6.エチュードの醍醐味
ここでは、特定のオーディションにイチャモンをつける形になってしまって申し訳ないのだが、思ったことを忌憚なく記そうと思う。
ある日、次世代の女優発掘オーディション! みたいなテレビ番組がやっていた。
選考形式は二~三十人での集団エチュード(即興劇)だ。
シチュエーションは直前に口頭で言い渡された。
「漂流して無人島に辿り着いた女性たち。食料は弁当がひとつ」
そこでスタートのかしわ手が響く。
じりじりと物語が動き出す。
まだ言葉を発するものはなく、膝を抱えて弁当を睨み付けている女性が少し目立つが、それだけではなにを考えているのか分からない。
そして悲痛な叫びが響く。
「そんな! お腹には赤ちゃんが居るのに……!」
彼女は天才だと思った。物語に最初の台詞を書き込んだのは彼女なのだ。
そこで私は言った。
「私なら、妊婦の腹を蹴るな」
それを聞いたひとたちに鬼だ悪魔だと責められたが、間違えないで欲しい。
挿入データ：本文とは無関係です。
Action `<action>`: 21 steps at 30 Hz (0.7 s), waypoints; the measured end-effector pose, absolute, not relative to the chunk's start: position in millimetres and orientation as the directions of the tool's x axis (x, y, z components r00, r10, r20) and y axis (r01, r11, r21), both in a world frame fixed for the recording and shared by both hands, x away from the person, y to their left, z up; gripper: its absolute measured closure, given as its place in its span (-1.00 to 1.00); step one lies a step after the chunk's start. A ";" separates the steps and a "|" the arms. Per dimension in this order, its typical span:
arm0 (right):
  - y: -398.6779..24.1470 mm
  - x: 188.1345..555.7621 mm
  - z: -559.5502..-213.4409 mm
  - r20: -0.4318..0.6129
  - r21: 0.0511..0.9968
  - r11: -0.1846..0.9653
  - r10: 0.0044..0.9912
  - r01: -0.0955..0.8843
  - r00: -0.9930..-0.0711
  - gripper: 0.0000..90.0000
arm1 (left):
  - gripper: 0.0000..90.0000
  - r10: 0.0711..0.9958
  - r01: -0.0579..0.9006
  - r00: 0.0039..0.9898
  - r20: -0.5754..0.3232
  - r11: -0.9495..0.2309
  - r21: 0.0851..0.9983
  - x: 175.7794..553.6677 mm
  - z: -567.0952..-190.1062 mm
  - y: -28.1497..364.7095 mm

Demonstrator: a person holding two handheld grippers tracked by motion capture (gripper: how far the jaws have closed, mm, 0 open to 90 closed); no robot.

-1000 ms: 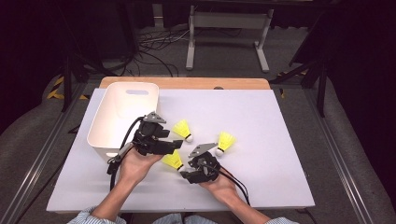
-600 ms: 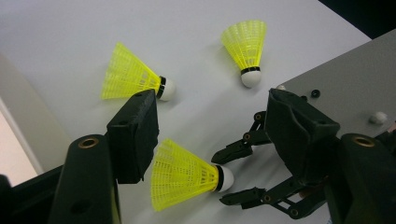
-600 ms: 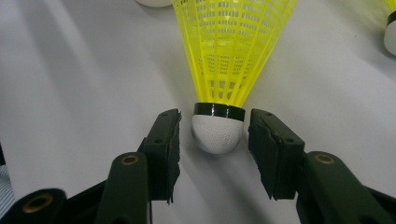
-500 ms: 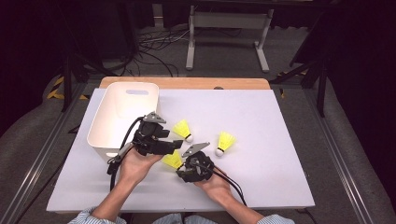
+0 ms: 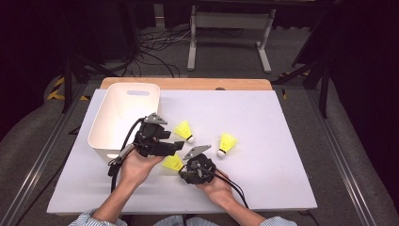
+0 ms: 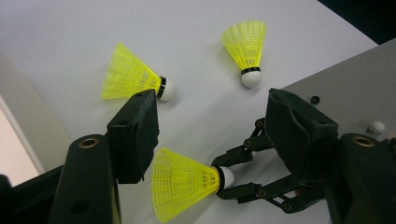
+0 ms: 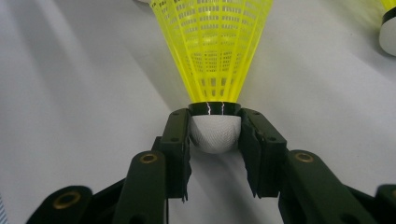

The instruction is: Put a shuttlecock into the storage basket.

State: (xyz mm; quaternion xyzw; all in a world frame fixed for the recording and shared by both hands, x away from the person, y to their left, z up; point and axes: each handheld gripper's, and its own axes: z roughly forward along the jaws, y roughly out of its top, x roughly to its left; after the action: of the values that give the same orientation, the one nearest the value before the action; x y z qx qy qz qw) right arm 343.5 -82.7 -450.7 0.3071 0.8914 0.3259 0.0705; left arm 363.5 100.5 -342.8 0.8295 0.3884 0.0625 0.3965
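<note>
Three yellow shuttlecocks with white cork heads lie on the white table. My right gripper (image 7: 215, 135) is shut on the cork of the nearest shuttlecock (image 7: 215, 56), whose skirt points away from it; its jaws have just been closing on that cork. In the high view this shuttlecock (image 5: 172, 163) lies between the two hands, with the right gripper (image 5: 184, 168) at its right. My left gripper (image 6: 215, 135) hangs open just above its skirt (image 6: 187, 186), touching nothing. Two more shuttlecocks lie beyond, one (image 5: 183, 130) beside the left gripper (image 5: 176, 145) and one (image 5: 227, 143) farther right.
A white plastic bin (image 5: 107, 123) stands at the left, right behind the left hand. The white table sheet (image 5: 282, 141) spreads to the right and front, and a wooden table edge (image 5: 188, 84) runs along the back. Cables trail from both grippers toward the front.
The right gripper has edged slightly left onto the near shuttlecock's cork. The left gripper and the other two shuttlecocks have stayed where they were.
</note>
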 end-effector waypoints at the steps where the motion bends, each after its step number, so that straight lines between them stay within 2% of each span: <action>1: -82.7 343.5 -450.7 0.075 0.624 0.599 0.593 0.502 -0.801 0.43 | -0.21 0.694 0.595 0.691 -0.204 -0.384 0.706 363.5 -342.8 100.5; 21: -121.9 331.7 -438.1 0.040 0.608 0.620 0.600 0.496 -0.799 0.44 | -0.18 0.682 0.580 0.707 -0.185 -0.410 0.704 358.1 -342.5 91.1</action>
State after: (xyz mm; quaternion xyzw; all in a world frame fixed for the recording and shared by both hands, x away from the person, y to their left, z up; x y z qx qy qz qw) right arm 331.7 -121.9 -438.1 0.3056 0.8961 0.3109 0.0835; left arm 358.1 91.1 -342.5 0.8371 0.3769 0.0654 0.3910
これは『芝居』であり『エチュード』なのだ。
芝居は言葉のキャッチボールで物語が進む。エチュードだって同じだ。
上手に投げたボールを誰かが受け取って、また誰かに投げて、物語が生まれる。
誰もボールを投げなければ、そこにドラマは生まれないのだ。
最初に投げられたボールは手放しに天才的だと思ったが、そのあとそのボールを誰もキャッチしようとしなかったのは残念だった。
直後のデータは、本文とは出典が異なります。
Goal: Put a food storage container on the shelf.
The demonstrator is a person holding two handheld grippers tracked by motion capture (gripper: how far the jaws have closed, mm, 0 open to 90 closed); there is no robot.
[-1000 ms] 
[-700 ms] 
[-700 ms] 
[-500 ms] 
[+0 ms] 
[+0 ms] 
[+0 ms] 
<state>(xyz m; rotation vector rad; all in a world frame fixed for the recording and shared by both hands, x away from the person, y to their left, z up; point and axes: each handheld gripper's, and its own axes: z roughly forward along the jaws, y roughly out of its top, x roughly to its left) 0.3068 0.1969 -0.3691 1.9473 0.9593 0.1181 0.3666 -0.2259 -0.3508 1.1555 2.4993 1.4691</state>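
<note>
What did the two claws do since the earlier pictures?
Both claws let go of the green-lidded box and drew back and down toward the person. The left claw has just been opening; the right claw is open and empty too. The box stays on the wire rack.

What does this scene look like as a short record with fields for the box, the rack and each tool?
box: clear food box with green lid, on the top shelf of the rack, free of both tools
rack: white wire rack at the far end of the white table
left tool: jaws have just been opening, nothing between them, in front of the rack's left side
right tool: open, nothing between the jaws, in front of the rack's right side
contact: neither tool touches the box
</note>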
最終的には、妊婦が出産となり周りにいい子ちゃんたちが群がって「ヒーヒーフー」や「頑張って!」と励ますグダグダ展開になってそれ以上話は進まなかった。
「もし私だったら」というイフになってしまって意味がないのは分かるのだが、私の演技プランはこうだった。
妊婦の腹を蹴って、「これで食い扶持がひとり減ったなあ!」とあざ笑う。最初のボールを、私が受け取る訳である。
すると当然、妊婦は苦しむだろうし恨み言を言うかもしれない。ここでふたつめのキャッチボールが生まれる。
次に、いい子ちゃんは沢山居るから、きっと誰かが私のことを責め立てるだろう。
悲しみに泣き叫んだり、怒りに任せて私に危害を加えようとする者も居るかもしれない。
少なくともここまでで、みっつのキャッチボールが生まれることは予想出来るし、それぞれにスポットが当たる『見せ場』が生まれる。
ここから先は現場でないので想像がつかないが、苦しむ妊婦を助けようとするひとも居るかもしれない。
どうだろうか? 少なくとも全員いい子ちゃんよりは、『物語』が『動いて』はいないだろうか?
エチュードとはそういう頭の中の創作を投げ合って成り立つものだし、更にオーディションともなれば、ひとと同じことをやっていたのでは合格たり得ないのである。
大切なことなのでもう一度言おう。
『オーディションでは、ひとと違うことをやってナンボなのである』
テーマパークのパフォーマーの面接でも、仕事柄まさにオーディションだったが、ふたりひと組になってエチュードをした。
私たちの番になって、言い渡される。「歯医者と患者。はい!」
歯医者を魅力的に演じる方も居るだろうが、パッと閃いた構図では患者の方がオイシイと思った。仰向けになると、相方さんは歯医者になる。口を開けてわあわあとコミカルに悲鳴を上げた。
面接官から笑いが漏れた。ひとを笑わせるのは、とても難しい。だから、ひと笑いあると必ず結果に返ってくるものだ。と、もうひと推ししておこう。